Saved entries
....................

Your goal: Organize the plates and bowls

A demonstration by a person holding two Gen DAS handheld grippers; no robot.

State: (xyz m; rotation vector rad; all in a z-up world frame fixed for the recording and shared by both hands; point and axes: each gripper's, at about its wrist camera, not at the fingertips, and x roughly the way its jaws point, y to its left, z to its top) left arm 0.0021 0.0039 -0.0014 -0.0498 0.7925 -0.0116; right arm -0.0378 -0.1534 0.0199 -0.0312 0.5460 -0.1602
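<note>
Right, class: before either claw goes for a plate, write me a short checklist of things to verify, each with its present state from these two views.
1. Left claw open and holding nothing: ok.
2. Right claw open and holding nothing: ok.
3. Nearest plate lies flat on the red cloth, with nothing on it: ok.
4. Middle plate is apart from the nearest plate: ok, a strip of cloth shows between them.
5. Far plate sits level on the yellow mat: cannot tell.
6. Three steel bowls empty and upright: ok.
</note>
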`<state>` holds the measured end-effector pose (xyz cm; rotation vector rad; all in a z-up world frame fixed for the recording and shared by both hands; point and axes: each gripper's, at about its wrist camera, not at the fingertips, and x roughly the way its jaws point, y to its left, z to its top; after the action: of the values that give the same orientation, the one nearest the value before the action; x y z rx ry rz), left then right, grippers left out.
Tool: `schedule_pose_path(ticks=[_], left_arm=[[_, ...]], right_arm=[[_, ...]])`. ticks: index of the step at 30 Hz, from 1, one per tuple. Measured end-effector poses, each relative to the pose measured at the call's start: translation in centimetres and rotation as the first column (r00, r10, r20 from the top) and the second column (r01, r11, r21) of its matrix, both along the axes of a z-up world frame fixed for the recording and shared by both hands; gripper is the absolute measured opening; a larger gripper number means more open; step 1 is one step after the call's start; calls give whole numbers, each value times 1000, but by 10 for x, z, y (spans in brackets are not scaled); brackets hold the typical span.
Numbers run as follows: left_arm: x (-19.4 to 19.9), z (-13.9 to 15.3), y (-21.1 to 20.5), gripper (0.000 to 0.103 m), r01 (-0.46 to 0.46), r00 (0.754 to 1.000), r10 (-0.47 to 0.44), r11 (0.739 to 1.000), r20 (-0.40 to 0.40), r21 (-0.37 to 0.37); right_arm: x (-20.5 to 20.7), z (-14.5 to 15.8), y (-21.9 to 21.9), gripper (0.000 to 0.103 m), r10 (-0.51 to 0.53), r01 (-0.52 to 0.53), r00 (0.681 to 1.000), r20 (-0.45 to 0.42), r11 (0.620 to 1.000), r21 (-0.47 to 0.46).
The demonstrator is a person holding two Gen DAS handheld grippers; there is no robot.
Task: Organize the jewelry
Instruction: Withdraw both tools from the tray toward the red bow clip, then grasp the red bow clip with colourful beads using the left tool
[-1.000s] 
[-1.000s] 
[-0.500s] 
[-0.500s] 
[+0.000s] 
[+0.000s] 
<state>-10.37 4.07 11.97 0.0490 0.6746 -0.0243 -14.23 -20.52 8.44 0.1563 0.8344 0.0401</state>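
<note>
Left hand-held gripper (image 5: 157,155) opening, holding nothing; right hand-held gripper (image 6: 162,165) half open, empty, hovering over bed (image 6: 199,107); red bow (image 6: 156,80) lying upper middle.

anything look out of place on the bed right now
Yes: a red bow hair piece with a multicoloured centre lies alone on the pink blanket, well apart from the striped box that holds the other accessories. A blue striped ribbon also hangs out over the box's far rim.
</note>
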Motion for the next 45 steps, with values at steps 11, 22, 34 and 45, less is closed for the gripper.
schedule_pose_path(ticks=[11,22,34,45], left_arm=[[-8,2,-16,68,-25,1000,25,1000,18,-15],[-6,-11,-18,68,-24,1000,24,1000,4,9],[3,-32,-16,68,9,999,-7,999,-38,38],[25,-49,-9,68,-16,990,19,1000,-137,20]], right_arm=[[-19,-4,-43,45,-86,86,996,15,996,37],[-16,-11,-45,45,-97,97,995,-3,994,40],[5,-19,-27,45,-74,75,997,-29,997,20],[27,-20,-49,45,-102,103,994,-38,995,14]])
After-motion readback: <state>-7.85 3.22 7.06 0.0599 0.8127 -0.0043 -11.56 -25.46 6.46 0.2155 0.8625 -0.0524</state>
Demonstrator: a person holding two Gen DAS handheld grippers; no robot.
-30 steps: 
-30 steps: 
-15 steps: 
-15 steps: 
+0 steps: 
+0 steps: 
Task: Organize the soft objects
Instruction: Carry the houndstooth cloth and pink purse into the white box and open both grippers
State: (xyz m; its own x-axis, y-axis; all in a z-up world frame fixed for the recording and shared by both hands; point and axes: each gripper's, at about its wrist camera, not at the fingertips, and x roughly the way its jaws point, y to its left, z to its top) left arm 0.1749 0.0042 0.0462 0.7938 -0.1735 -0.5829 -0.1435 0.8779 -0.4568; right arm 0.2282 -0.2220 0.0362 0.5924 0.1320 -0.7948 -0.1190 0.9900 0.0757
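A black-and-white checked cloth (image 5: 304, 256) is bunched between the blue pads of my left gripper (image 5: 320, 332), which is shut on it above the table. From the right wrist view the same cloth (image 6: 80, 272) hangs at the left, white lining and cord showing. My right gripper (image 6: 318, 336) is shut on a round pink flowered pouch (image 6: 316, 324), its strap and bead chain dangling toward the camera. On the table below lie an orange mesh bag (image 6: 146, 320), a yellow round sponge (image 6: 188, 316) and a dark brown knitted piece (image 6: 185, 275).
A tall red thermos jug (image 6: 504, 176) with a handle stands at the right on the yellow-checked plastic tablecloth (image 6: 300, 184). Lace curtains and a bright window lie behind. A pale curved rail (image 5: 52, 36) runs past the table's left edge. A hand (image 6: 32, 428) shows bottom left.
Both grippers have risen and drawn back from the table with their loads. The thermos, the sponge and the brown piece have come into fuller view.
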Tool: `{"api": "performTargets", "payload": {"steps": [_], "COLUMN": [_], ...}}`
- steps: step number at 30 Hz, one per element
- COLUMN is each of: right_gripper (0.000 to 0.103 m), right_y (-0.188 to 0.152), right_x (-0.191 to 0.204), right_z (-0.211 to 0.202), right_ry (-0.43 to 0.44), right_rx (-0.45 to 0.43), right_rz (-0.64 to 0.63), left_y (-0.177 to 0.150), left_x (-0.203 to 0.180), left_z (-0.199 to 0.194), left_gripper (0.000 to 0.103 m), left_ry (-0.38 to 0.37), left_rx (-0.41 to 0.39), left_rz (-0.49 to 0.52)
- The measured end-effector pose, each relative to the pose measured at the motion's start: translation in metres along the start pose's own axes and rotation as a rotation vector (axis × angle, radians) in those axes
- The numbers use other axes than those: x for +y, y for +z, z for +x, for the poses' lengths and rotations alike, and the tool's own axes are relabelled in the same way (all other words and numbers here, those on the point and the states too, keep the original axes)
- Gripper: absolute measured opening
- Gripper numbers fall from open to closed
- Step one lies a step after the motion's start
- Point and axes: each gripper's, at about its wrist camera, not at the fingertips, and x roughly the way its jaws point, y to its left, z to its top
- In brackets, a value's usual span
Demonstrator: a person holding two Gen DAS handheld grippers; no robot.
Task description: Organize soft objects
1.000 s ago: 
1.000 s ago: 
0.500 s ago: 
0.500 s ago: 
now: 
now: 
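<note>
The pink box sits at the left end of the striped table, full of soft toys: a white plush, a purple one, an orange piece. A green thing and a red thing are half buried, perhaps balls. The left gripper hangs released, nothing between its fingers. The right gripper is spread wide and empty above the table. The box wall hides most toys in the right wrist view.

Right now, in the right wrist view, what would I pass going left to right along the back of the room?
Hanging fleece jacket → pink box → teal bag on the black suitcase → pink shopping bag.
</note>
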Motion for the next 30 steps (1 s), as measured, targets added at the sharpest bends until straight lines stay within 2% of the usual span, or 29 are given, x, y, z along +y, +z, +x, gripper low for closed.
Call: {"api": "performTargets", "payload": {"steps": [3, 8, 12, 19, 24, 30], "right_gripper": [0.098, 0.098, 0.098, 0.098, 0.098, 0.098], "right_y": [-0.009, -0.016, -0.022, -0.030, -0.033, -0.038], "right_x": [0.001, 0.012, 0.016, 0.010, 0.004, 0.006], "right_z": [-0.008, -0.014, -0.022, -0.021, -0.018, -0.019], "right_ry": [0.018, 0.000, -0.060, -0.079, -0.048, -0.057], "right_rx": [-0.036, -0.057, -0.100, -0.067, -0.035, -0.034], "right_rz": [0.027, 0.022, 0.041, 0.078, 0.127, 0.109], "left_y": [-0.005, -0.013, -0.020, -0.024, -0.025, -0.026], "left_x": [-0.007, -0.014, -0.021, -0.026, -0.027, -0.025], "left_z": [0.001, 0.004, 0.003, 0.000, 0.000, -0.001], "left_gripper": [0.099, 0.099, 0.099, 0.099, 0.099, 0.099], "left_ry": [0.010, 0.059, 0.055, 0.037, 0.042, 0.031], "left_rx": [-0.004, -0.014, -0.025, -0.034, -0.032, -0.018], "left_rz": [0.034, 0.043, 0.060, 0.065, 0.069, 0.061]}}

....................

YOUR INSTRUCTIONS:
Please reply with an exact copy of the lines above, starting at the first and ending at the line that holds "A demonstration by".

EXERCISE RESPONSE:
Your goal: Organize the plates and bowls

A demonstration by a person holding two Gen DAS handheld grippers; no robot.

The required output is complete.